My Lake Minnetonka Half Experience
As a relative newcomer to races longer than 5K, pacing and long distances aren’t my strong suits. I estimated I’d be around 7:30 pace, but I didn’t want my primary goal in this race to be time-based. Instead my goals were to reign in my tendency to start too fast, run smoothly and keep negative thoughts at bay. My last goal? “Don’t choke while drinking at the water stations.”
As veterans from Team RWB (Red, White & Blue) displayed the American flag during the national anthem, I was humbled by the thought that any personal race challenges would pale in comparison to the daily experiences of our veterans. That reality check calmed any lingering pre-race nerves, and as our corral moved to the starting line, I was ready to find my stride.
In order to start conservatively, I tucked behind the 1:40 pace group, listening to the entertaining conversations around me and feeding off the starting line energy. At mile 3, I happily found my cheering husband and in-laws. Feeling strong, I gave myself permission to leave the pace group and fly solo. Miles 3-5 follow Fox Street, frequently part of my running route from my Long Lake home, and the familiarity allowed me to run smoothly and confidently.
As the route turned down Old Crystal Bay Road, I found myself in stride with another runner. Kari introduced herself, asked my goal pace and proposed running together. As a notoriously terrible pacer, this was as close as I’ve come to encountering a mid-race miracle. Kari is one of those mythical runners who runs by feel, without a watch. My own $10 non-GPS watch was my only connection to pace, but finding a partner to run with rendered even that gadget unnecessary.
Kari and I ran together until somewhere around Mile 11, when she kicked a little and I didn’t quite trust myself to do the same.
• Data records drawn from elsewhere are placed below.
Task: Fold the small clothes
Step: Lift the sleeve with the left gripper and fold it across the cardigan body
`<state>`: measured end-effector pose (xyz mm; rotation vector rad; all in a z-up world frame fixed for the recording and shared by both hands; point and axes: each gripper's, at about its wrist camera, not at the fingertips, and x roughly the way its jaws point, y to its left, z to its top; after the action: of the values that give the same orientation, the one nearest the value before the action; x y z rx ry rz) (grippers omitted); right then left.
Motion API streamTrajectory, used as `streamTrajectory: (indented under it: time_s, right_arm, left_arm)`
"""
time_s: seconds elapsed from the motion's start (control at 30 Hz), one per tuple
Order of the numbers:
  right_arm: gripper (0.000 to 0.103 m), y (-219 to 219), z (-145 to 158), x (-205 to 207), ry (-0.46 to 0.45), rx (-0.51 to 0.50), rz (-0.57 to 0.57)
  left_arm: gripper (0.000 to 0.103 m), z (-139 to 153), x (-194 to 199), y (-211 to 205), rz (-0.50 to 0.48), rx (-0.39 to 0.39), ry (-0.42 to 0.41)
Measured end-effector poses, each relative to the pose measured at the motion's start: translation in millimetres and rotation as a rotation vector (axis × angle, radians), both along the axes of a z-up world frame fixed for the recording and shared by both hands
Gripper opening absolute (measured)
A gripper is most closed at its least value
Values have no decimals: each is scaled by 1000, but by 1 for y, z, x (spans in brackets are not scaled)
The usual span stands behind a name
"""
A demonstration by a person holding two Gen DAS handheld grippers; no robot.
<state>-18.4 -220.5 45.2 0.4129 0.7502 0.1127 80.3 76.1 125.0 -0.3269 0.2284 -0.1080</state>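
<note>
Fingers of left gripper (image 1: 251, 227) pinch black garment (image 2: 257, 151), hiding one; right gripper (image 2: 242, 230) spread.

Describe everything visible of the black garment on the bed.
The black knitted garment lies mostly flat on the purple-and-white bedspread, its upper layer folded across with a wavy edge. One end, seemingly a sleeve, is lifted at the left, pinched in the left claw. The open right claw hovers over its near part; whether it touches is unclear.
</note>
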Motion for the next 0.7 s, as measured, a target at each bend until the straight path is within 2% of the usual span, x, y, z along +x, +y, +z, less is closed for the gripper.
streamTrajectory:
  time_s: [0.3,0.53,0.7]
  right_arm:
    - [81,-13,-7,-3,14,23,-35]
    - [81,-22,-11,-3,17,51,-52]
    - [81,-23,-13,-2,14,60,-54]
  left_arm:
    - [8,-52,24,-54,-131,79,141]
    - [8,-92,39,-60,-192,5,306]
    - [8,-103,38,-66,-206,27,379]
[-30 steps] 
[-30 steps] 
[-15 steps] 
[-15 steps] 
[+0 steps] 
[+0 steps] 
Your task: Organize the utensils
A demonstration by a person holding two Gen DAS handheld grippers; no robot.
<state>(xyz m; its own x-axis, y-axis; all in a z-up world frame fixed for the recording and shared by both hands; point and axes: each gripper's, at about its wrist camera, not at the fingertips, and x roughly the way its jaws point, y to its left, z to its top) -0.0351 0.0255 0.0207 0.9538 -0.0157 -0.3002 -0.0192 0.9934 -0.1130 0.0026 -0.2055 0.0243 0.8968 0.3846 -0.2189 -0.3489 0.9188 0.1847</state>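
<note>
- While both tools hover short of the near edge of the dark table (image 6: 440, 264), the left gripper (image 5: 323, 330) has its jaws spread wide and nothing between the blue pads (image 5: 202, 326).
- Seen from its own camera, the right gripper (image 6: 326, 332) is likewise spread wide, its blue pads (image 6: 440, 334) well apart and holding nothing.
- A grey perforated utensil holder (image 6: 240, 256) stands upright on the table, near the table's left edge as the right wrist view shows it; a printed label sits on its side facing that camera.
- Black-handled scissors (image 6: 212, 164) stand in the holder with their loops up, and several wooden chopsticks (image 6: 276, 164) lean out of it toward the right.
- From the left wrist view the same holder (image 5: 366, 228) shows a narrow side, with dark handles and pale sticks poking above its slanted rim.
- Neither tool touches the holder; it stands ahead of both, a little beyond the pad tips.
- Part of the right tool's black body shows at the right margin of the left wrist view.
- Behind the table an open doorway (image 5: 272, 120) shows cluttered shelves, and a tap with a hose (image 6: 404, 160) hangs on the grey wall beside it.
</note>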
I kept her in my sights though, making myself fight the self-doubt that told me I’d fizzle out before the finish. Per usual, the sight of the finish line revealed I had a lot of kick left in my legs.
My official time was 1:35:52—faster than I expected, but more importantly, accomplished in conjunction with my other goals. I ran relaxed, kept negative thoughts mostly at bay, and successfully swallowed water at all four hydration stations. But the best part of the day came when I reconnected with my family to celebrate my sister and sister-in-law’s first half marathon experience!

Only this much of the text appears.